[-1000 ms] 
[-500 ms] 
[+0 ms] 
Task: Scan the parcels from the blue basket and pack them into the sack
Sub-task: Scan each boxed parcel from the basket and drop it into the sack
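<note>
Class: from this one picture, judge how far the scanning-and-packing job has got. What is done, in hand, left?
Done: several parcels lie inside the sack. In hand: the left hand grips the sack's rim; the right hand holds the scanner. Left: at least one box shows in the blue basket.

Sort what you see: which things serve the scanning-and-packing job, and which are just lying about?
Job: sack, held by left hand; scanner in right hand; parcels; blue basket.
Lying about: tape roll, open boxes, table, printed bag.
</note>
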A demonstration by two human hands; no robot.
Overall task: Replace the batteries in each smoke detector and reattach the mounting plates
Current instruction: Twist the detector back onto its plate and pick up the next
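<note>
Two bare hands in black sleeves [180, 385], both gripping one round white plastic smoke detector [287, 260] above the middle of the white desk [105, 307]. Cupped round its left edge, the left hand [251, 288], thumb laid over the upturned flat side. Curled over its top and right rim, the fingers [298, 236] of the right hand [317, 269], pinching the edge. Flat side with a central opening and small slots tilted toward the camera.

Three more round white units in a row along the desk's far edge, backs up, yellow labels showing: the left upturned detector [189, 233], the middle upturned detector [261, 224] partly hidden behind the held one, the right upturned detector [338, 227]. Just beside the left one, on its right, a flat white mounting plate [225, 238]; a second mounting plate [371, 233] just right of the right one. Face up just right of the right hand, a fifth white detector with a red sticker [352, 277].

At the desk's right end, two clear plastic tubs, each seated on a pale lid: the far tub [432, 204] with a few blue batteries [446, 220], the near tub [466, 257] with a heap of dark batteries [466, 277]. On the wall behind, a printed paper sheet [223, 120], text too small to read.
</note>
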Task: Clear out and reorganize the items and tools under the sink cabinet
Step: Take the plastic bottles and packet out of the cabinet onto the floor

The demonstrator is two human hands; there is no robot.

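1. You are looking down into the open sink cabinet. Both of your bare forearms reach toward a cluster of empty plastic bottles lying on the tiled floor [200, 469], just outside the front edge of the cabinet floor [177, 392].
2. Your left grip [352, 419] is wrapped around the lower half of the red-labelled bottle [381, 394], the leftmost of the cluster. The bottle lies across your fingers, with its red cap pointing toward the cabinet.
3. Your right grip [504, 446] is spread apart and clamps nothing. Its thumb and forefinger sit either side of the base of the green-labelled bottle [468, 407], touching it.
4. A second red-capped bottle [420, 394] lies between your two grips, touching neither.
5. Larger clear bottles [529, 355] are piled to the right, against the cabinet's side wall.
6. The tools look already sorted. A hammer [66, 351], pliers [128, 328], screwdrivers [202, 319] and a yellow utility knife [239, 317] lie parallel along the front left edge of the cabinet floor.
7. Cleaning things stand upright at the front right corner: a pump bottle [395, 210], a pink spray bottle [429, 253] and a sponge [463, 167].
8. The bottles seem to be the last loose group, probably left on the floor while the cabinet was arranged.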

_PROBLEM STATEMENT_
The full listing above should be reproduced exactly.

_ANSWER TO THE PROBLEM_
[-1000 ms] 
[-500 ms] 
[+0 ms] 
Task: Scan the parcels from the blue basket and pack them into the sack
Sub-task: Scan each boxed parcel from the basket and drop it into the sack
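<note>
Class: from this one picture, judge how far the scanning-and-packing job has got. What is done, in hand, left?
Done: several parcels lie inside the sack. In hand: the left hand grips the sack's rim; the right hand holds the scanner. Left: at least one box shows in the blue basket.

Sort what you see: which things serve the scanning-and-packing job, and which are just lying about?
Job: sack, held by left hand; scanner in right hand; parcels; blue basket.
Lying about: tape roll, open boxes, table, printed bag.
</note>
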A demonstration by two human hands; no robot.
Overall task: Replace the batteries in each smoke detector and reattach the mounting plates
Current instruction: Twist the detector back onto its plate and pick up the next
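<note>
Two bare hands in black sleeves [180, 385], both gripping one round white plastic smoke detector [287, 260] above the middle of the white desk [105, 307]. Cupped round its left edge, the left hand [251, 288], thumb laid over the upturned flat side. Curled over its top and right rim, the fingers [298, 236] of the right hand [317, 269], pinching the edge. Flat side with a central opening and small slots tilted toward the camera.

Three more round white units in a row along the desk's far edge, backs up, yellow labels showing: the left upturned detector [189, 233], the middle upturned detector [261, 224] partly hidden behind the held one, the right upturned detector [338, 227]. Just beside the left one, on its right, a flat white mounting plate [225, 238]; a second mounting plate [371, 233] just right of the right one. Face up just right of the right hand, a fifth white detector with a red sticker [352, 277].

At the desk's right end, two clear plastic tubs, each seated on a pale lid: the far tub [432, 204] with a few blue batteries [446, 220], the near tub [466, 257] with a heap of dark batteries [466, 277]. On the wall behind, a printed paper sheet [223, 120], text too small to read.
</note>
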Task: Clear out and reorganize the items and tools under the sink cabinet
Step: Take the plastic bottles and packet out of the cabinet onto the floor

The demonstrator is two human hands; there is no robot.

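1. You are looking down into the open sink cabinet. Both of your bare forearms reach toward a cluster of empty plastic bottles lying on the tiled floor [200, 469], just outside the front edge of the cabinet floor [177, 392].
2. Your left grip [352, 419] is wrapped around the lower half of the red-labelled bottle [381, 394], the leftmost of the cluster. The bottle lies across your fingers, with its red cap pointing toward the cabinet.
3. Your right grip [504, 446] is spread apart and clamps nothing. Its thumb and forefinger sit either side of the base of the green-labelled bottle [468, 407], touching it.
4. A second red-capped bottle [420, 394] lies between your two grips, touching neither.
5. Larger clear bottles [529, 355] are piled to the right, against the cabinet's side wall.
6. The tools look already sorted. A hammer [66, 351], pliers [128, 328], screwdrivers [202, 319] and a yellow utility knife [239, 317] lie parallel along the front left edge of the cabinet floor.
7. Cleaning things stand upright at the front right corner: a pump bottle [395, 210], a pink spray bottle [429, 253] and a sponge [463, 167].
8. The bottles seem to be the last loose group, probably left on the floor while the cabinet was arranged.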

The response to the exercise is complete.